Três mecanismos, digamos assim, têm sido mobilizados ao longo dos milhões de anos em que estamos aqui, com o fim de desviar o nosso foco da questão central da espécie humana  repito: nosso pertencimento à Terra e nossa presença no Cosmos. Esses mecanismos são a religião (reverência ao sagrado), a estética (dedicação ao belo e ao sentimento que ele desperta) e a ciência (aquisição de saberes).

Não se trata  digo logo  de fazer juízo de valor sobre esses elementos construtores do nosso modelo de civilização. Eles se estabeleceram ao longo de milênios, e sem eles é quase certo que não teríamos chegado até este ponto da História humana. Não desta História. 

Foi a partir da religião que se estabeleceram os códigos de convivência entre os primeiros humanos, de onde se originou a ideia da obediência a um poder, a qual promoveu a prática da submissão aos mais fortes de físico e/ou de espírito, e que foram lançadas as bases dos Estados e diferentes formas de governo, com suas leis destinadas à sustentação de uma superestrutura crescentemente ampliada e complexa. Não são as relações econômicas que estão na origem das iniquidades que presenciamos e praticamos hoje  é a religião; são as religiões.

O papel da estética é o de uma válvula de escape ao constrangimento construído a partir da religião. A estética não é uma criação submissa; ela se impôs a partir da espontânea expressão daqueles que ousaram desafiar o sagrado. É, assim, uma manifestação essencialmente humana, carregada de sentimentos, hospedada nos cinco sentidos, na intuição e na razão. Nem por isso a estética foi e tem sido capaz de cumprir aquela tarefa emancipadora, que seria o esclarecimento da espécie quanto à sua essencialidade: isto é, o pertencimento terreno e a presença cósmica.     

A ciência, o terceiro dos tais mecanismos que nos têm impedido de trilhar o melhor caminho civilizatório, atua no processo de expansão de nossas capacidades cognitivas. Como seu impulso e dinâmica visam primordialmente facilitar o modelo de vida que temos adotado, para isso lançando mão da tecnologia, não há como a ciência atuar no sentido daquele necessário esclarecimento. A não ser através das contradições que ela carrega. Ou seja, à medida que nossa capacidade cognitiva se expande, mais incertezas se abrem à nossa frente, e com elas infinitas possibilidades de transgressões.

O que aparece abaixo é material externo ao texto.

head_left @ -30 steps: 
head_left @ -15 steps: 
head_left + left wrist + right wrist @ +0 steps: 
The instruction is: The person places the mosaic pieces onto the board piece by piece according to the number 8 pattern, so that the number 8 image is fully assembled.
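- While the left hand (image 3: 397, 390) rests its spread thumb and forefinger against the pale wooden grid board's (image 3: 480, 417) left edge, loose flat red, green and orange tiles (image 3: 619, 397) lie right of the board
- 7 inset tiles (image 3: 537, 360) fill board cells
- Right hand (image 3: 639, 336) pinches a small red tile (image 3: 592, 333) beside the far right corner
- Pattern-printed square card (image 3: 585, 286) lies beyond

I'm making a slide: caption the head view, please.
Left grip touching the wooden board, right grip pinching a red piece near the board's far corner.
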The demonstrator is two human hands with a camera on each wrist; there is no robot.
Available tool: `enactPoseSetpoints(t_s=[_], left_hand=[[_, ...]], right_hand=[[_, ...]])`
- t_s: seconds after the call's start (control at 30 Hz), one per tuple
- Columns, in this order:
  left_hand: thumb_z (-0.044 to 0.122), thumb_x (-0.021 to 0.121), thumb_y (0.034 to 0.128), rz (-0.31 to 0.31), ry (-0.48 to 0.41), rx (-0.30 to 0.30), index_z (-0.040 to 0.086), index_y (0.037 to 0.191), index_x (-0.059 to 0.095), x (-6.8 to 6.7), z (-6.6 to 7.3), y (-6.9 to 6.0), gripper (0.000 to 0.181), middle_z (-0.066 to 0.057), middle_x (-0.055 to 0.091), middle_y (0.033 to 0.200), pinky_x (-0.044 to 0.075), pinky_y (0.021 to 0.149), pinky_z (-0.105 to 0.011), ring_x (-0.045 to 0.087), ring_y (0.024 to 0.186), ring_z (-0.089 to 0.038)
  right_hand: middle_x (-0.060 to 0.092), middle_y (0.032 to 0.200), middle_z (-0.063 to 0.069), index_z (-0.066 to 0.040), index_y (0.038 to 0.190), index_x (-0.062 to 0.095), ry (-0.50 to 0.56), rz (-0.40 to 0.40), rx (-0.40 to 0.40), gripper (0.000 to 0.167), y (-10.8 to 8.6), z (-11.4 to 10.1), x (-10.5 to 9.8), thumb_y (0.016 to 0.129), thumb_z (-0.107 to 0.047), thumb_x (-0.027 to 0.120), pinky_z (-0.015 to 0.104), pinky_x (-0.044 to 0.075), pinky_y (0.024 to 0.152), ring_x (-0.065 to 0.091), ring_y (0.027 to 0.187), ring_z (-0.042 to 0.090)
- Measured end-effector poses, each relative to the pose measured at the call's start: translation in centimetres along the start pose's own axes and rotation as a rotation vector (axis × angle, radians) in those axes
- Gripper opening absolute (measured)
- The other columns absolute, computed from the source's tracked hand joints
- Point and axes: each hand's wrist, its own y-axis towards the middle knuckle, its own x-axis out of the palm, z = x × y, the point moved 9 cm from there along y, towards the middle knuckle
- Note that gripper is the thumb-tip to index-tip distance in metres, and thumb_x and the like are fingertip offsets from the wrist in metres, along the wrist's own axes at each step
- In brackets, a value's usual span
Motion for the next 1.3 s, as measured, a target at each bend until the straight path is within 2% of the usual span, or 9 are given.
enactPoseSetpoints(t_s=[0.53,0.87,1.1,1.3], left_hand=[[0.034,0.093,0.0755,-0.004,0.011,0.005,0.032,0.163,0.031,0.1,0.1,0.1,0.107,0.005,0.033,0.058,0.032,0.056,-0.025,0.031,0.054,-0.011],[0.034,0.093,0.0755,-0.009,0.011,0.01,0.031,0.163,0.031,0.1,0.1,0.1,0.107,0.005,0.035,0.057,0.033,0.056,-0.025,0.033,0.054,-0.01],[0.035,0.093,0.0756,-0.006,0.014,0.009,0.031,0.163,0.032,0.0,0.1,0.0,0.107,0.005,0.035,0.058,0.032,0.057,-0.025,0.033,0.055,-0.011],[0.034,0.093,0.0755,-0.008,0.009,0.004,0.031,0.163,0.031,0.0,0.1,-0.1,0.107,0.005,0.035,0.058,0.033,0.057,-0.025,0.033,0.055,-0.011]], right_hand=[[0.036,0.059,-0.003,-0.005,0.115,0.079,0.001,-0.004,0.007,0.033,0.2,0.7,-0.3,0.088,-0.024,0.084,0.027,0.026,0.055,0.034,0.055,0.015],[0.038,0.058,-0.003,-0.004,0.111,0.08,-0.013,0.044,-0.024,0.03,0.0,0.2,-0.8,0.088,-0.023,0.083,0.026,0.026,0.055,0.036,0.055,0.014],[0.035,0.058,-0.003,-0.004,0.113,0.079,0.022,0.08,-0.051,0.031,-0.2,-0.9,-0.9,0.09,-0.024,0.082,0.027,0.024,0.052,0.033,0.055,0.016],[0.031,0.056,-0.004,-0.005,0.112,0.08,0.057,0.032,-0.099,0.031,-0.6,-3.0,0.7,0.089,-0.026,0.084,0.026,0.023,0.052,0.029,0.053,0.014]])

Observe, caro leitor (se é que ele existe), que a religião, a arte, a ciência não são males em si. O mal foi exatamente a instrumentalização mundana (não deliberada, mas real) de suas potencialidades emancipadoras. A percepção do sagrado remonta ao tempo em que os primeiros humanos puseram seus olhos no céu; a elaboração e fruição do belo responde à busca por excelência em nossas interações sociais; a produção de ciência atende ao prosseguimento de espécie.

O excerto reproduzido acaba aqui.